━━ LISTED RECORDS ━━

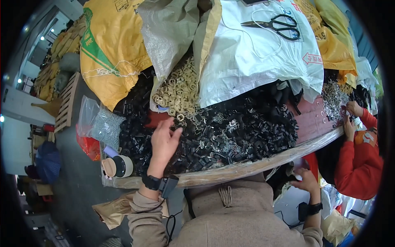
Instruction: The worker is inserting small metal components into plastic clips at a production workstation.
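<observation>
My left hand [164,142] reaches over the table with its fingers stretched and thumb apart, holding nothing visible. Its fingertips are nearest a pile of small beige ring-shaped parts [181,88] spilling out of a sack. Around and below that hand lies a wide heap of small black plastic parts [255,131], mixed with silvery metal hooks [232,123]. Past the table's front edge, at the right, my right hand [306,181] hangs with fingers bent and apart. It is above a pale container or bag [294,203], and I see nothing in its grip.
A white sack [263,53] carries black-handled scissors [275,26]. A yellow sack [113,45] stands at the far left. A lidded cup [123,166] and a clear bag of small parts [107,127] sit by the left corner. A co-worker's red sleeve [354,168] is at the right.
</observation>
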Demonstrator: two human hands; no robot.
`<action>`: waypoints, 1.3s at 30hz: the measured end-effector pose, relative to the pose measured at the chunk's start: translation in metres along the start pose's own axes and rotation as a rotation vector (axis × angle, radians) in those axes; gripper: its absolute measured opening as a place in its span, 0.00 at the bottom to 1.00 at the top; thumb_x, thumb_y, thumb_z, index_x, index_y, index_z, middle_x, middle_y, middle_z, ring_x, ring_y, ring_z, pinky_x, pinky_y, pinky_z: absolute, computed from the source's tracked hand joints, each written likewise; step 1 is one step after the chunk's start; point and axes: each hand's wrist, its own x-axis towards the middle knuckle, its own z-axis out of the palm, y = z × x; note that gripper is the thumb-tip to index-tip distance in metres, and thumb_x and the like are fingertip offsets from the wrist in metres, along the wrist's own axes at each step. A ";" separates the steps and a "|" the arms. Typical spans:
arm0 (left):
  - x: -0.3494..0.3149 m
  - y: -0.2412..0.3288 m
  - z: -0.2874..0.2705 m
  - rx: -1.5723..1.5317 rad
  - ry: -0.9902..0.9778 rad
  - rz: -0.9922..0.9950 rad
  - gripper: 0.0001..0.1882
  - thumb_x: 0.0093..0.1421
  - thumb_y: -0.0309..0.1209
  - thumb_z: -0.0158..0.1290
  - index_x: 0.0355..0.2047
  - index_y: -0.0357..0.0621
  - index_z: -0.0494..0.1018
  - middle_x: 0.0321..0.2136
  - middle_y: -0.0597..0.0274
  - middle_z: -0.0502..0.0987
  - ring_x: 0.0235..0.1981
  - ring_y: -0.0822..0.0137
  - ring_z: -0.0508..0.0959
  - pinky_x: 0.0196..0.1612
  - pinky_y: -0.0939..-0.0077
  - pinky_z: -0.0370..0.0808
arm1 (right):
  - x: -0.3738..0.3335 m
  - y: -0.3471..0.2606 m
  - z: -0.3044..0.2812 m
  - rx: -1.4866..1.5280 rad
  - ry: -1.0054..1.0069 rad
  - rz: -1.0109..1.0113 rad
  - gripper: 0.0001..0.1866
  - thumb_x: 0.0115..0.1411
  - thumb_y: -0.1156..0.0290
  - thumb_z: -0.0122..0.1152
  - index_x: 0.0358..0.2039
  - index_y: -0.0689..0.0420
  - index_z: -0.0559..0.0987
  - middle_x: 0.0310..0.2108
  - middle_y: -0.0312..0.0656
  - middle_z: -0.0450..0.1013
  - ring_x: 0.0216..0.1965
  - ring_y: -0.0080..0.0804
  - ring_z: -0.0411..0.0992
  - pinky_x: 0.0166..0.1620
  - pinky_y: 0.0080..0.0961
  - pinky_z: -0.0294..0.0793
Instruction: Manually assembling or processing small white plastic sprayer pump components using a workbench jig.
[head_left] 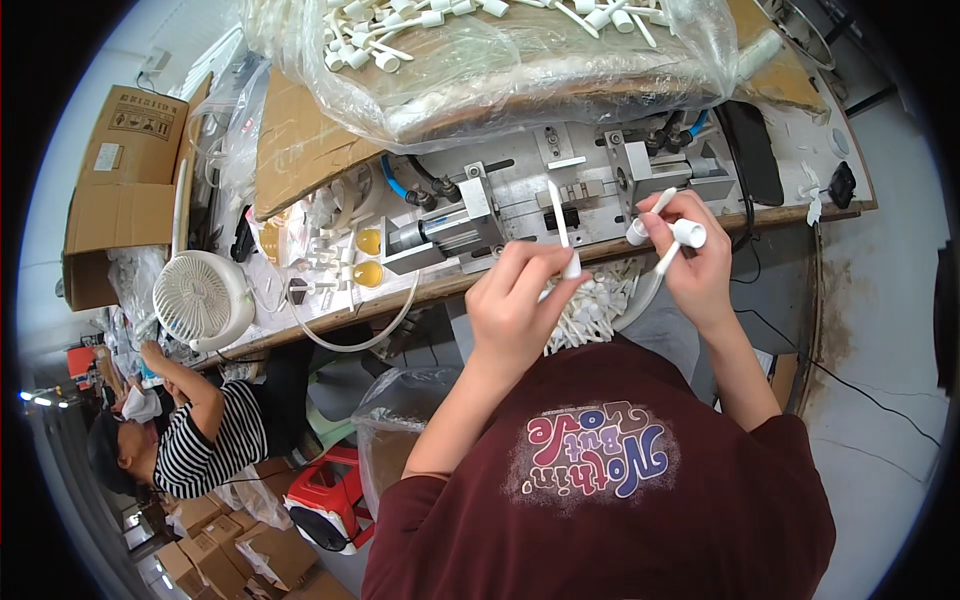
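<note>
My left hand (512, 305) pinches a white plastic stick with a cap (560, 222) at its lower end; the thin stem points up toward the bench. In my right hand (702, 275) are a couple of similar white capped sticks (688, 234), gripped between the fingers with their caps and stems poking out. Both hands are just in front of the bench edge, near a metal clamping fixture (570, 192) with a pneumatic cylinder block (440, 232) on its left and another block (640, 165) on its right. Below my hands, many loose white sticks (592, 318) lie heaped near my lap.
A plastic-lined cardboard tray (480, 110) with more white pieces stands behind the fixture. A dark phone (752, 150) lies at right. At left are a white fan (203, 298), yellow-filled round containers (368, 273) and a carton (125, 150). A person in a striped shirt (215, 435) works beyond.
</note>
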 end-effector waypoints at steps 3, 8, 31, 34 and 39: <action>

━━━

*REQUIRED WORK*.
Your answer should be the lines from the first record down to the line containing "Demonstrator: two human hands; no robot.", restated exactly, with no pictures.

*TASK OUTPUT*.
Instruction: The worker is inserting small metal components into plastic clips at a production workstation.
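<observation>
My left hand [164,142] reaches over the table with its fingers stretched and thumb apart, holding nothing visible. Its fingertips are nearest a pile of small beige ring-shaped parts [181,88] spilling out of a sack. Around and below that hand lies a wide heap of small black plastic parts [255,131], mixed with silvery metal hooks [232,123]. Past the table's front edge, at the right, my right hand [306,181] hangs with fingers bent and apart. It is above a pale container or bag [294,203], and I see nothing in its grip.
A white sack [263,53] carries black-handled scissors [275,26]. A yellow sack [113,45] stands at the far left. A lidded cup [123,166] and a clear bag of small parts [107,127] sit by the left corner. A co-worker's red sleeve [354,168] is at the right.
</observation>
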Demonstrator: two human hands; no robot.

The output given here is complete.